Andy Burnham had been the Mayor of Greater Manchester since 2017. Known as the "King of the North," he had built a strong reputation by actually delivering for his region, improving public transport, tackling homelessness, and generally making himself visible and accountable to the people who voted for him. He was everything Starmer was being accused of not being.
For months, Labour MPs who had stopped believing in Starmer began rallying around Burnham as a credible alternative. The technical problem was that Burnham didn't hold a seat in Parliament, which meant he couldn't formally challenge for the leadership.
So they created one. A Labour MP named Josh Simons resigned his Makerfield seat specifically to open a vacancy for Burnham. This was openly acknowledged and widely reported. Burnham ran in the resulting by-election on June 18, 2026, won with almost 25,000 votes and a majority of over 9,200, and was sworn in as an MP on June 22, 2026 the exact same morning Starmer announced his resignation.
That timing was not a coincidence.
The Cabinet Walks Out
Burnham wasn't the only one abandoning ship. Starmer's own government started falling apart from the inside.
Health Secretary Wes Streeting, once considered a future Labour leader himself, resigned in May 2026. Defence Secretary John Healey quit in June over disputes about military spending plans. The Director of Communications resigned. McSweeney, the Chief of Staff, was already gone. A senior Foreign Office official was publicly fired.

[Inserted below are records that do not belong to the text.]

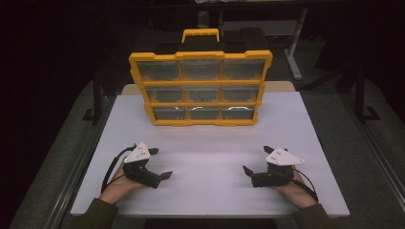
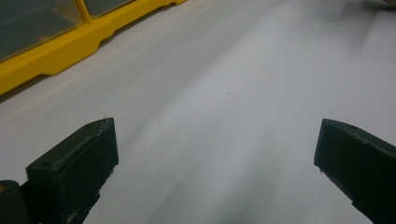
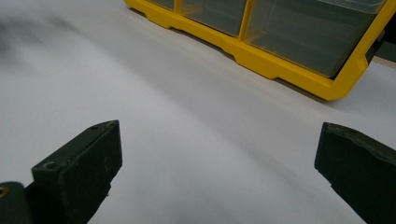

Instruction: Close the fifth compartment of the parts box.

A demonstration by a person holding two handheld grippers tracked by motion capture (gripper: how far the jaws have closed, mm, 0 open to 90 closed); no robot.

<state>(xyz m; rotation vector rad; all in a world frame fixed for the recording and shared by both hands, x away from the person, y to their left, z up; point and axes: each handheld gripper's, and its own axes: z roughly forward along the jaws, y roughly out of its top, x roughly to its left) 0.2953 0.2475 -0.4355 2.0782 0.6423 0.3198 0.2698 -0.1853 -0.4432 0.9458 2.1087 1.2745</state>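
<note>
Two grippers rest low on the white table [image 1: 210, 191], and neither holds anything. Your left gripper [image 1: 160, 164] sits near the front left corner with its jaws spread wide, pointing inward toward the middle; in the left gripper view bare tabletop lies between its fingers [image 2: 77, 161]. Your right gripper [image 1: 258, 162] mirrors it near the front right corner, jaws likewise wide apart, with nothing but table between its fingers [image 3: 81, 161].

What you are facing is the yellow parts organizer [image 1: 200, 88], standing upright near the back edge of the table, roughly centred, with its carry handle [image 1: 200, 34] on top. It shows a three-by-three grid of clear-fronted drawers [image 1: 200, 70]. As far as you can tell from the high view, every drawer sits flush in the frame; what is inside them is too dim to make out. Both grippers are well apart from it, with open table between.

By the look of things, the work on the organizer has not begun: no drawer is pulled, nothing is out on the table. Everything remains for you, starting with a reach forward to the cabinet's front.
</note>
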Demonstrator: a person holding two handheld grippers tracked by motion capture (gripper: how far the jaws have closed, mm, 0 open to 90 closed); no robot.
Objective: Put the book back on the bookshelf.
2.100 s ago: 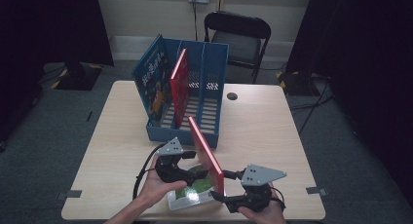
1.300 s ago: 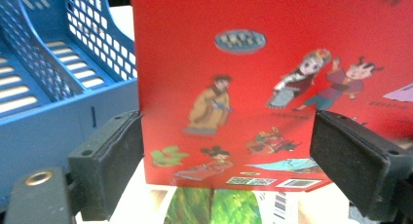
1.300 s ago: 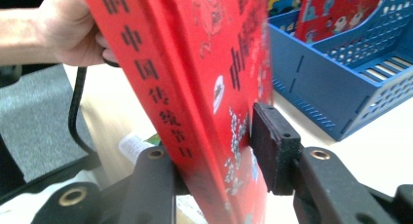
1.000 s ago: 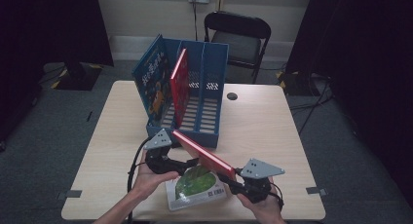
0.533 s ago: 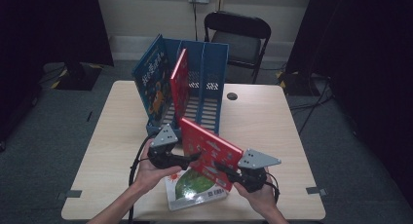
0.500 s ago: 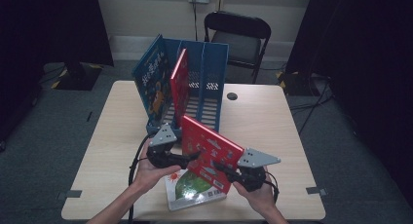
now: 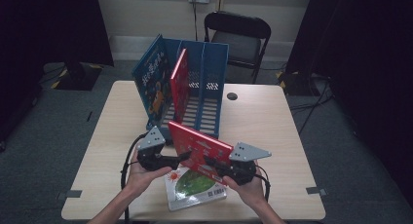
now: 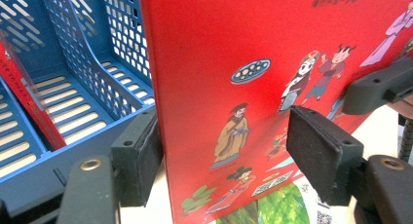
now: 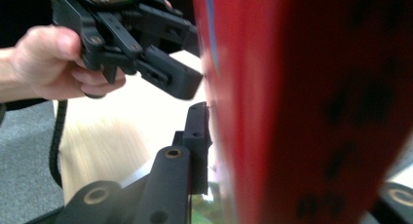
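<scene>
From the high view the thin red picture book with printed cartoon figures point(image 7: 200, 152) hangs tilted above the near half of the pale wooden table point(image 7: 272, 131), at about 6 o'clock from the blue plastic slotted file rack point(image 7: 207, 90). The right gripper point(image 7: 218, 166) clamps its lower right part. The left gripper point(image 7: 179, 158) sits at the book's 9 o'clock edge.

The left gripper view adds the cover detail: robed figures, a blue oval badge and a small code square near the bottom. It shows this gripper's jaws standing apart on either side of the book's edge. One pad is just beside the cover and the other well off it, and they have just been closing. Under the book lies a green and white picture book point(image 7: 195, 187), flat on the table.

In the right gripper view the red cover is a blurred mass. One jaw presses its face, and the far jaw is hidden behind it.

In the rack stand a blue picture book point(image 7: 155, 83), leaning at its 9 o'clock side, and a second red book point(image 7: 179, 83). A black folding chair point(image 7: 238, 36) stands beyond at 12 o'clock.
</scene>
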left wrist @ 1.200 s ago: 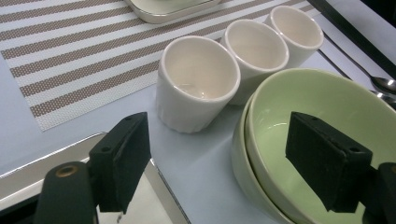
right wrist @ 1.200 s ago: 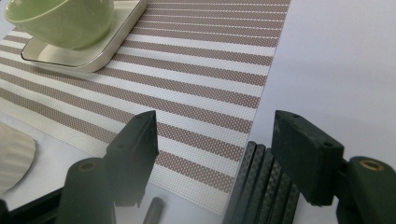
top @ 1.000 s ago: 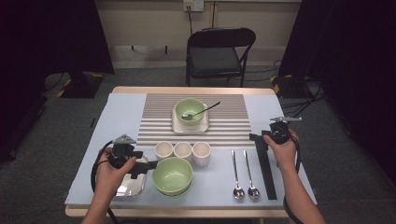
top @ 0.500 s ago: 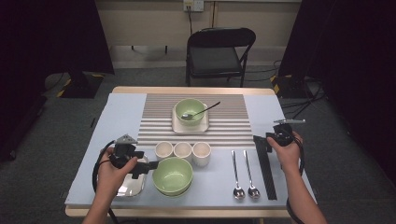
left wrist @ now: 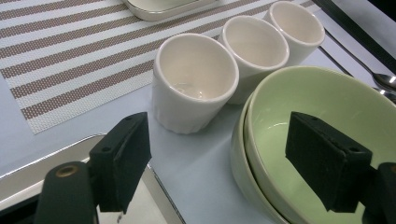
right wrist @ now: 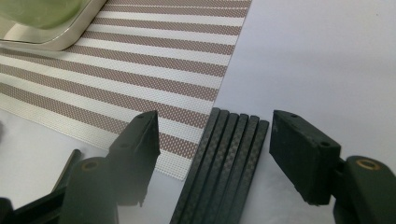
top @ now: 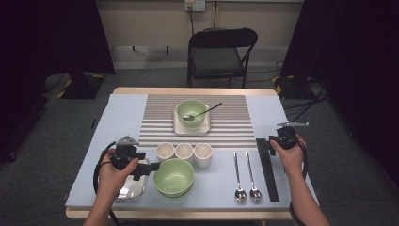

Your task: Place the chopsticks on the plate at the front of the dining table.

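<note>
- Evidently the right gripper [right wrist: 212, 158] has come down over the far end of the black chopsticks [right wrist: 224, 163] since a second ago; its jaws, just narrowing slightly, straddle the bundle without touching, so a pickup looks imminent.
- Left gripper [left wrist: 219, 172] holds position, jaws apart across the rim of the green bowl [left wrist: 322, 140], unclamped.
- Pale blue table [top: 117, 122], striped mat [top: 160, 117]; folding chair [top: 221, 52] behind, dark curtains either side.

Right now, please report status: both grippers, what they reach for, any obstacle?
Left gripper open astride green bowl rim. Right gripper open over black chopsticks, not touching. Cups close beside bowl.
</note>
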### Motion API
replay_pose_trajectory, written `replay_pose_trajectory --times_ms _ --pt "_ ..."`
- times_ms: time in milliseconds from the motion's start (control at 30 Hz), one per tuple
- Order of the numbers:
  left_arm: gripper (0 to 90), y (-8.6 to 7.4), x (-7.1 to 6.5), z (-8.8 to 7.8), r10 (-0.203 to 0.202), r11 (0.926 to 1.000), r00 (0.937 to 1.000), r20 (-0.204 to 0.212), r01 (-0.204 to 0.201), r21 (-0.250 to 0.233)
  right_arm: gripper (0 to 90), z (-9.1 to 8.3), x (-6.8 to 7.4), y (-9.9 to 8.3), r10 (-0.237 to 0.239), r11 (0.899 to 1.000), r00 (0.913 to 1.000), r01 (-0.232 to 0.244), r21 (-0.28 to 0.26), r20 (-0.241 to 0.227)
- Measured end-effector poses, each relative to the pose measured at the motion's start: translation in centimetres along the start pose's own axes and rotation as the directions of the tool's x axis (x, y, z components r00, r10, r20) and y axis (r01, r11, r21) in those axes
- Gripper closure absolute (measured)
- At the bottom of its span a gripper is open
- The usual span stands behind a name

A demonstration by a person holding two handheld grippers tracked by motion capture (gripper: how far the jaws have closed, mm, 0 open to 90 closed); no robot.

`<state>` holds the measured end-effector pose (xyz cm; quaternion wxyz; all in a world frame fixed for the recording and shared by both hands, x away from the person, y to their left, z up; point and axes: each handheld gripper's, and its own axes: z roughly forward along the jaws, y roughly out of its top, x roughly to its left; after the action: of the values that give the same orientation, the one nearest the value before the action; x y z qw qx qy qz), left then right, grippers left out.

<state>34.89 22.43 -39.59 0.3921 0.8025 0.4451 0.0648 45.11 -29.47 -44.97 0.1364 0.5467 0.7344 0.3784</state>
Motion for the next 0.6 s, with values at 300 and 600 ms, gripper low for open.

When your own cabinet is walking out the door, the writing isn't just on the wall — it's been spray-painted, framed, and mounted.
My Take on All of This
Here's the reality: Starmer's fall wasn't inevitable, but it wasn't exactly a surprise either.
He came into office with a historic majority and proceeded to spend the next two years undermining his own authority through poor judgment calls and constant policy reversals. Every time he drew a line, he walked it back. Every time he promised something, a version of the opposite seemed to follow.
The Mandelson appointment, specifically, is hard to defend on any level. The warnings were there before the appointment was made. The reputational risks were documented and flagged by his own staff. And the fallout ate up enormous political time and energy that should have been spent fixing public services and building economic stability. For a Prime Minister who ran on integrity, it was a self-inflicted disaster.
That said, the problems he inherited were real. Brexit had done genuine economic damage. Public services were stretched thin after years of Conservative underfunding. There was no easy route. But leadership means finding a way to manage those constraints while still giving people something to believe in. Starmer never managed to do that convincingly.
What This Means for Britain's Future
When Starmer steps aside, the UK will have had seven Prime Ministers in ten years. Let that sink in. Seven. In a decade. The kind of long-term planning that a country needs on housing, healthcare, economic growth, climate, infrastructure is almost impossible under that kind of constant leadership churn.
Andy Burnham is now the clear frontrunner to take over. He's popular, he has a concrete record in Manchester, and he projects the kind of confidence and groundedness that Starmer struggled to convey. Whether he can scale what he did for Greater Manchester up to an entire country is the real test ahead — running a region and running a nation are very different things.
But more than who the next Prime Minister is, the bigger question the UK needs to ask itself is this: why does it keep getting here? Why does political leadership keep collapsing before it can actually build anything?
That's the problem no by-election result or leadership contest is going to fix on its own.
The leadership contest is open, nominations close July 16, 2026, and a new Prime Minister is expected to be in place before Parliament returns in September.